Bugzilla – Bug 62141
[SNB] hang on gnome-shell start with Fedora 19/rawhide + rc6
Last modified: 2013-05-05 11:31:52 UTC
Okay wierd one, recently gnome shell started hard hanging the whole machine on boot on F19, and it wasn't due to a kernel/ddx or mesa update, so something in cogl/clutter/mutter/g-s is triggering something latent on Sandybridge.
disabling rc6 makes it go away.
8086:0126 is the PCI ID.
So I talked to ickle and he said he was seeing rc6 issues that didn't happen with Mesa 8.0, so I built 8.0 and installed it and things worked.
So I bisected 8.0 -> 9.0 (which also hung when I downgraded to it), and landed at
bce58e155db7202a98642c10e6132dee4e08162b intel: Convert to using private depth/stencil buffers (v2)

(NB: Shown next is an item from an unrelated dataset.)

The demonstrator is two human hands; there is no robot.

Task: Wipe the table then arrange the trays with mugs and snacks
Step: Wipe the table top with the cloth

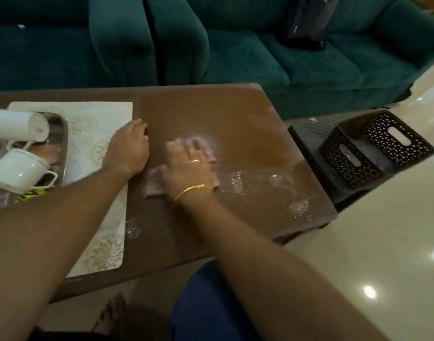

This seems quite consistent, I can go commit before and reboot lots, commit later and its all death. I assume this just means the timing changed with some flush now and it hits the hardware and it dies now.
The only way to reliably reproduce is to boot the machine and when gdm starts gnome-shell it hangs hard, nothing in netconsole or anywhere else I can find.
cc'ing the crap out of this.
I can confirm that commit triggers a hard lockup on the first glxgears frame after booting on this i5-2500 (snb gt1).
Just to check, have you tested this with v3.8 kernels already? Specifically
Author: Daniel Vetter <email@example.com>
Date: Fri Dec 14 23:38:29 2012 +0100
drm/i915: Implement WaSetupGtModeTdRowDispatch
That's the only gt1 snb thing I remember off-hand which might help.
Iirc there's more snb gt1 stuff for the userspace part of the driver in the w/a db, but would need to check (travelling atm).
Presuming ofc that it's a hw fail we now trigger thanks to slightly different code.
whats a 3.8 kernel? there is only one kernel to test things with Linus :-)
and yes it hangs with every kernel I threw at it, 3.8.x and 3.9-*
this marcheu hack also works around the issue for me here.
(In reply to comment #5)
> this marcheu hack also works around the issue for me here.
Adding my own +1 to the above patch fixing the problem for me as well.
I've no clue what it DOES, as this is will outside my domain of expertise, but I can tell you that when I build mesa 9.1.1 with the above referenced patch applied, nothing added to the boot options for disabling RC6, I no longer see this bug.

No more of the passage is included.